- WORK REQUEST
Using the entries that follow, write out the line containing "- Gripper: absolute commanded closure", the line containing "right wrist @", and every line between them, exactly and nothing else.

====== INPUT DATA

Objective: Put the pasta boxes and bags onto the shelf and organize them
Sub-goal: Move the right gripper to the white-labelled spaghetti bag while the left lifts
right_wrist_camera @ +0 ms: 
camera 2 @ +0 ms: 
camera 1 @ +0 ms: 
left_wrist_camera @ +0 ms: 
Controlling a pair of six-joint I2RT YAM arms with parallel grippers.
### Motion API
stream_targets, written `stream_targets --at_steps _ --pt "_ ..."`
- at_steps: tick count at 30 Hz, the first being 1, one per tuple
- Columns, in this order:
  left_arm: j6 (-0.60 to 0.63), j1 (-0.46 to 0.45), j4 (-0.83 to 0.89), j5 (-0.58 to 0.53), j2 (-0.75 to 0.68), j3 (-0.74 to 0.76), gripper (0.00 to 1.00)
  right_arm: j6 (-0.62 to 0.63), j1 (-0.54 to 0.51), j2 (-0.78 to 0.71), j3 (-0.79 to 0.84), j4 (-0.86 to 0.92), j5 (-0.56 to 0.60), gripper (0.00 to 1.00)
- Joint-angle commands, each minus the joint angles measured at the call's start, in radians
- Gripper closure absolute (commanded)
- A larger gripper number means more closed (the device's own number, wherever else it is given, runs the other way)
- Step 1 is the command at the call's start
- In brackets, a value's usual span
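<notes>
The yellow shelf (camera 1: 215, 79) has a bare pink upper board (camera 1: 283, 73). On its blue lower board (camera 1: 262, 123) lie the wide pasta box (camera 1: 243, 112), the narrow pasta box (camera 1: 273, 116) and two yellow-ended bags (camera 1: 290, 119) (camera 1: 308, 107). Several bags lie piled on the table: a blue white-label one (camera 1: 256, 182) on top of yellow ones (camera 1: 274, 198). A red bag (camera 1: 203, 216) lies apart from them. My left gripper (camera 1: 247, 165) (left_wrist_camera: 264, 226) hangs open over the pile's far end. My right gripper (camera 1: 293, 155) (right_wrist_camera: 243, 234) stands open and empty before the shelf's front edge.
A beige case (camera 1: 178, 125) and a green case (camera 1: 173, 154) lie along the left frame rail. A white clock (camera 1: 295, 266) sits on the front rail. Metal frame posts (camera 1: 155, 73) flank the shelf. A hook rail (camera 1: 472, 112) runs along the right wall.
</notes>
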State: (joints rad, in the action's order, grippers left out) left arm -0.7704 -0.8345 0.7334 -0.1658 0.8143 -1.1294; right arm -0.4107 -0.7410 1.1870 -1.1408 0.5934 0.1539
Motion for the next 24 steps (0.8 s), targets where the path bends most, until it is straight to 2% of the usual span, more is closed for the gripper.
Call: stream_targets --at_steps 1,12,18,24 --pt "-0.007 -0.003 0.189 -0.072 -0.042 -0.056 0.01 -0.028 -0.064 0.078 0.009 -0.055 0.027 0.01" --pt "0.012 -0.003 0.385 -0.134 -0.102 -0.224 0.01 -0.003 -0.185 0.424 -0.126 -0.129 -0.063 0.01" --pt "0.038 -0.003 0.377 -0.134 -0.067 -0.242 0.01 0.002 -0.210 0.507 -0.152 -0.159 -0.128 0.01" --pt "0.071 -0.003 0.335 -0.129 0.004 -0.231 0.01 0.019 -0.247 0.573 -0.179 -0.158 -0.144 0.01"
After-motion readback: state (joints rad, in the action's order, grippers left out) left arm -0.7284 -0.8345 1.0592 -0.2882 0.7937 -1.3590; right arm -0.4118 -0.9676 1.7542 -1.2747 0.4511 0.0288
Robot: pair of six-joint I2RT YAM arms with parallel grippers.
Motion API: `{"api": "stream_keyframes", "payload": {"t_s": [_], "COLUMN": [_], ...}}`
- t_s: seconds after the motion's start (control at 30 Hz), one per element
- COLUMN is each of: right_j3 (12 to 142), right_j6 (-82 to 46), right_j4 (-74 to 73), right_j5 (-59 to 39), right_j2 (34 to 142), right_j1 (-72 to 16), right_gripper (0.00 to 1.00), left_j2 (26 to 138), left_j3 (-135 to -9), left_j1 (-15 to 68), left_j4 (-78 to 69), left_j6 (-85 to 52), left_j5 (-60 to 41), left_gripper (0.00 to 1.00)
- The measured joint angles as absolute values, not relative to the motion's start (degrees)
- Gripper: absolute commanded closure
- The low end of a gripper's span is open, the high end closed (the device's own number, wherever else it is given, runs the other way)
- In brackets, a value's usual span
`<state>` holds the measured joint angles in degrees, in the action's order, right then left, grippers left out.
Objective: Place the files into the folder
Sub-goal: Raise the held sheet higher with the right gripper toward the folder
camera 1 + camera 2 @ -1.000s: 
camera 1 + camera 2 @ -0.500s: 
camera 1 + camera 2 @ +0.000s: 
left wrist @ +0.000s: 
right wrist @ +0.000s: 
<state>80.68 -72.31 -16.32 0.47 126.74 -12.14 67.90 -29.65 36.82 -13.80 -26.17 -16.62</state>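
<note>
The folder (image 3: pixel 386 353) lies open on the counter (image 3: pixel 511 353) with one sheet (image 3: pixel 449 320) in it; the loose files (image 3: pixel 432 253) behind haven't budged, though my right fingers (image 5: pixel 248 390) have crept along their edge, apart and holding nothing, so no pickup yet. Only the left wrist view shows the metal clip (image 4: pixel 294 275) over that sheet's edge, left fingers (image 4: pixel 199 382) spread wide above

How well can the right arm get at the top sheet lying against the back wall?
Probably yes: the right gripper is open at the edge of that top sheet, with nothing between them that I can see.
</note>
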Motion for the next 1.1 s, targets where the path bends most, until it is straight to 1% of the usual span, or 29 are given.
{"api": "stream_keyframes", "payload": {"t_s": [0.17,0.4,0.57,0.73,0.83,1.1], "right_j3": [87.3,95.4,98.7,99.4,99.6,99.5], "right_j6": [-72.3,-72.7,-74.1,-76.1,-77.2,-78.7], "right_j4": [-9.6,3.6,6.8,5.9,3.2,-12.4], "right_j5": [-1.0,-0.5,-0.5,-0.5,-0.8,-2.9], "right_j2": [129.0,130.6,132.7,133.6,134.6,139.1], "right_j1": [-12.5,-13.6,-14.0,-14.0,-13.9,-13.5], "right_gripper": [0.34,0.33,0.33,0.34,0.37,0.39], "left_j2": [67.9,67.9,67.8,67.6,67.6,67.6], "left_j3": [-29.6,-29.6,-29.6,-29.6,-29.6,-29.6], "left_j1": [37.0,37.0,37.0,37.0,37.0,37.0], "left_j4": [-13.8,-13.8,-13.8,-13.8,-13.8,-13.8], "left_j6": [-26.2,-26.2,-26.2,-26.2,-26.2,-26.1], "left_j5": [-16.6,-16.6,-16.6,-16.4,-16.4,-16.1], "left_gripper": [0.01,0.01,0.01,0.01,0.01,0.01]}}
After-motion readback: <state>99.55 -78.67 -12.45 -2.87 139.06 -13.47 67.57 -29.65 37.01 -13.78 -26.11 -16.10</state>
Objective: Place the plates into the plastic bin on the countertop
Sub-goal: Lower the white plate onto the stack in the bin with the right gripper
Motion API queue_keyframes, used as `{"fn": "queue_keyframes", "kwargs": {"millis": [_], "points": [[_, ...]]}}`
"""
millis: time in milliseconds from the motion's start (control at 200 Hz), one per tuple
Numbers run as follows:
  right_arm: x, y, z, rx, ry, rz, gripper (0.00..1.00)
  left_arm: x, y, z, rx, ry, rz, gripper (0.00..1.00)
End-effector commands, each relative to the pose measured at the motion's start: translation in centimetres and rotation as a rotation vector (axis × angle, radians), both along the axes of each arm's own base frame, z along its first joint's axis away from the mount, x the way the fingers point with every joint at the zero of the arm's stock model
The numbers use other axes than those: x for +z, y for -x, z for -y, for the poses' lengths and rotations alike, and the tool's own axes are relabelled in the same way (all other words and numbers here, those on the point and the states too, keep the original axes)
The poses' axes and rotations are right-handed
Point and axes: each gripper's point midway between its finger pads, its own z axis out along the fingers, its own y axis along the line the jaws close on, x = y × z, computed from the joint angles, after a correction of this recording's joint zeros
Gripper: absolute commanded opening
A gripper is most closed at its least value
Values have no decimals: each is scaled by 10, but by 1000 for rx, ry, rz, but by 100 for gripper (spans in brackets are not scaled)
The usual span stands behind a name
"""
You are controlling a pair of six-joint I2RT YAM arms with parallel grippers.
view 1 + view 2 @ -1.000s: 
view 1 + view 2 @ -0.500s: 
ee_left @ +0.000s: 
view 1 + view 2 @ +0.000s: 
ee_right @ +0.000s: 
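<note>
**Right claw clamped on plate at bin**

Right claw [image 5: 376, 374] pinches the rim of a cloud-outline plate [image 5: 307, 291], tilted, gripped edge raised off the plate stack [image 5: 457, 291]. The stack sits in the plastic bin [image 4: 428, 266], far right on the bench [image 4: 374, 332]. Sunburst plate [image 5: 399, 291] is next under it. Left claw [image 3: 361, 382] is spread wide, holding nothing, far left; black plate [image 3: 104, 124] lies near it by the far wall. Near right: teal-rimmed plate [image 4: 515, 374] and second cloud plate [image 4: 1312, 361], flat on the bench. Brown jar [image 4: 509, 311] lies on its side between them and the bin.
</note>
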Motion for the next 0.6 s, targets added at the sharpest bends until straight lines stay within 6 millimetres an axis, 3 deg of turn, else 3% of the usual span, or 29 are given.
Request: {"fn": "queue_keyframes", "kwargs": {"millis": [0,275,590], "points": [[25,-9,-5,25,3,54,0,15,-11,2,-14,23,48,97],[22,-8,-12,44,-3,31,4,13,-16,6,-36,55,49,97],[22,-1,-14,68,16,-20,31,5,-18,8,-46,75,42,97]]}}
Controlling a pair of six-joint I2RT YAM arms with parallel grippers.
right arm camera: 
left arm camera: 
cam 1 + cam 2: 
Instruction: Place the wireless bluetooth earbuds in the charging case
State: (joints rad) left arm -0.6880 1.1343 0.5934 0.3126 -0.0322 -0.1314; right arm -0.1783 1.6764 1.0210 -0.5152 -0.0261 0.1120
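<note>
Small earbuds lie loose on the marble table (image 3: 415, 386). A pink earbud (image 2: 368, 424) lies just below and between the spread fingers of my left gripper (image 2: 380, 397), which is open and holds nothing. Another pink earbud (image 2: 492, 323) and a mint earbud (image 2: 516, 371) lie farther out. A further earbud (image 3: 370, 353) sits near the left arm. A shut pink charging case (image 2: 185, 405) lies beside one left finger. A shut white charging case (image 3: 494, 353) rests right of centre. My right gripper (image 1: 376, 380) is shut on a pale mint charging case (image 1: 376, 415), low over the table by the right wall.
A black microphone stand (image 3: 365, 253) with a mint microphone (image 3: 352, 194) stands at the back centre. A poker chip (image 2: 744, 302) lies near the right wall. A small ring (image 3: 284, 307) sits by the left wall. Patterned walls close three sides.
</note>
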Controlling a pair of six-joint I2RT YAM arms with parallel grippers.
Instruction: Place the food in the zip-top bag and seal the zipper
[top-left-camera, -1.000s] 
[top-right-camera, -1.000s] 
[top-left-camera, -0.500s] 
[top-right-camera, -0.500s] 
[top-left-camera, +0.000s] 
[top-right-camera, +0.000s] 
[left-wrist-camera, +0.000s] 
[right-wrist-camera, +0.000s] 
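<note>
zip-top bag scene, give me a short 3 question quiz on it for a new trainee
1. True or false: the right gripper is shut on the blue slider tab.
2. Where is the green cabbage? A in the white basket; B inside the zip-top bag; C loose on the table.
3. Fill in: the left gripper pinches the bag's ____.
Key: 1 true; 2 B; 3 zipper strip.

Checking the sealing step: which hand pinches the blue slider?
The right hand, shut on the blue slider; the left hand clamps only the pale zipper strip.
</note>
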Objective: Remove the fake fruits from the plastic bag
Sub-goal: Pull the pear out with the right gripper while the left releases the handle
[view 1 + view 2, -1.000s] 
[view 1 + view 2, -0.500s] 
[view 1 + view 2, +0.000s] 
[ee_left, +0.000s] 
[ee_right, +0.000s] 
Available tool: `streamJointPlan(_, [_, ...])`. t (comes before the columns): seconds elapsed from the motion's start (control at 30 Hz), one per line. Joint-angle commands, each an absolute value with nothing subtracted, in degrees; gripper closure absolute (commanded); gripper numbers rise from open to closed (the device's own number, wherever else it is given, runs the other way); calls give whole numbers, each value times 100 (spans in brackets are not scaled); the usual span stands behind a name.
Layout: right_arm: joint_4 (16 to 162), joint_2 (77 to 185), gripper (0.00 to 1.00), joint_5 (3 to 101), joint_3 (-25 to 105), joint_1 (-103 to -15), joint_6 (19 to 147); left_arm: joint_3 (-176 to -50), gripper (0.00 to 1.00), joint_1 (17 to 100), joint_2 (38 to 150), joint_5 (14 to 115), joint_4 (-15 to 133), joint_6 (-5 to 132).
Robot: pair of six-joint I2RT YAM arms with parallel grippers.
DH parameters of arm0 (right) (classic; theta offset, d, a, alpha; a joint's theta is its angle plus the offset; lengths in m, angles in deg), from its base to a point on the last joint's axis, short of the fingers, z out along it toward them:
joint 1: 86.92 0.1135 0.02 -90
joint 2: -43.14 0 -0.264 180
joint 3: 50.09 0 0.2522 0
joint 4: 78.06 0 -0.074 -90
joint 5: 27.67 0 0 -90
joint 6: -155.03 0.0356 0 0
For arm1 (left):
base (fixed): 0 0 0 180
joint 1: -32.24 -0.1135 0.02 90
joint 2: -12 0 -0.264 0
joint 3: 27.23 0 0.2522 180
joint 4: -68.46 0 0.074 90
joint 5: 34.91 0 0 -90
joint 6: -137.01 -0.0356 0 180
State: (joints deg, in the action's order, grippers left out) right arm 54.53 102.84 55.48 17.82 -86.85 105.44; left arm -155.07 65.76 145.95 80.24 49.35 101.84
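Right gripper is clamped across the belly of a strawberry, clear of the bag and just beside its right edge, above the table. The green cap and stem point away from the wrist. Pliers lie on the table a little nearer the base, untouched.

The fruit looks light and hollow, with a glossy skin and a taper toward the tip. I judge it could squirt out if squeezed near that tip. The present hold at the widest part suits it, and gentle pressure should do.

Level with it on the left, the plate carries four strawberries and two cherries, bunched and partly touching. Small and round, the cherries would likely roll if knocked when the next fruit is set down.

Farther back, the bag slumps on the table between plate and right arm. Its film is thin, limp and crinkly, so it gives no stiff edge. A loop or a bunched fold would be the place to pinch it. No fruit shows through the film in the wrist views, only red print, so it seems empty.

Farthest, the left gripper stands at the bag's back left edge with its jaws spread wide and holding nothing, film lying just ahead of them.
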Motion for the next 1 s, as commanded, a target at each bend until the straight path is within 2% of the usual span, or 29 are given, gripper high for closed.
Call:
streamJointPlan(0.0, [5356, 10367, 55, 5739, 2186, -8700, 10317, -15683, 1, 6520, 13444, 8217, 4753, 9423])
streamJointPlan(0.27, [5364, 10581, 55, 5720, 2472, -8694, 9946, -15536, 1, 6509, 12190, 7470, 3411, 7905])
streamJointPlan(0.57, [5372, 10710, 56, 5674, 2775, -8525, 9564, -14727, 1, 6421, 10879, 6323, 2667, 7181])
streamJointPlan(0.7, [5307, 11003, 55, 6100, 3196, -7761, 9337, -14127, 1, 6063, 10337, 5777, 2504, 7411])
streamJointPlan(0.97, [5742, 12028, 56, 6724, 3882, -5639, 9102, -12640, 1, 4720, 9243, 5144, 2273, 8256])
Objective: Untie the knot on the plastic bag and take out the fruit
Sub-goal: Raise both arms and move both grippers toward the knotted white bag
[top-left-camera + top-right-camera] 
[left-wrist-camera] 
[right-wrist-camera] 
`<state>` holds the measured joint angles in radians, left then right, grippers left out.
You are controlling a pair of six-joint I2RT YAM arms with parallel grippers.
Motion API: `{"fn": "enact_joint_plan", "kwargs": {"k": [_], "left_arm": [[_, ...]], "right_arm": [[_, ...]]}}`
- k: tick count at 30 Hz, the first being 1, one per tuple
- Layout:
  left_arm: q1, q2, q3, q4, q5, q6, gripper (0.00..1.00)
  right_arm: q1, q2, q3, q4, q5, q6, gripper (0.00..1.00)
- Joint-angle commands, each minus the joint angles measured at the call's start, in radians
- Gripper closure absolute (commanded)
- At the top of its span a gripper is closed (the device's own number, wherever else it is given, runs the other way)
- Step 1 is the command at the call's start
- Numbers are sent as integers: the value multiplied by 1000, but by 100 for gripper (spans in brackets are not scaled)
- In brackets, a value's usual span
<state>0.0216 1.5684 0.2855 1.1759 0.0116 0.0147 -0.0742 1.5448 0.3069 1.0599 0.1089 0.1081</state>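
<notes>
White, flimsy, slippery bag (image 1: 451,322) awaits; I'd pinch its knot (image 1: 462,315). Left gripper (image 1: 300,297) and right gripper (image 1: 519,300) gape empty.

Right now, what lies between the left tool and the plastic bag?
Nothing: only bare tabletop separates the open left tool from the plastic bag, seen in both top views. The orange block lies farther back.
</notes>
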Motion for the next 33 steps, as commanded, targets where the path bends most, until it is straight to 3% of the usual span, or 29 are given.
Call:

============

- RESPONSE BELOW
- Gripper: absolute commanded closure
- The low end of a gripper's span is open, the high end closed (the device's own number, wherever else it is given, runs the other way)
- In brackets, a value's usual span
`<state>` holds the measured joint angles in degrees, in the action's order, right then left, grippers left out.
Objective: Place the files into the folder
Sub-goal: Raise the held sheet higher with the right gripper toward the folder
camera 1 + camera 2 @ -1.000s: 
camera 1 + camera 2 @ -0.500s: 
camera 1 + camera 2 @ +0.000s: 
left wrist @ +0.000s: 
right wrist @ +0.000s: 

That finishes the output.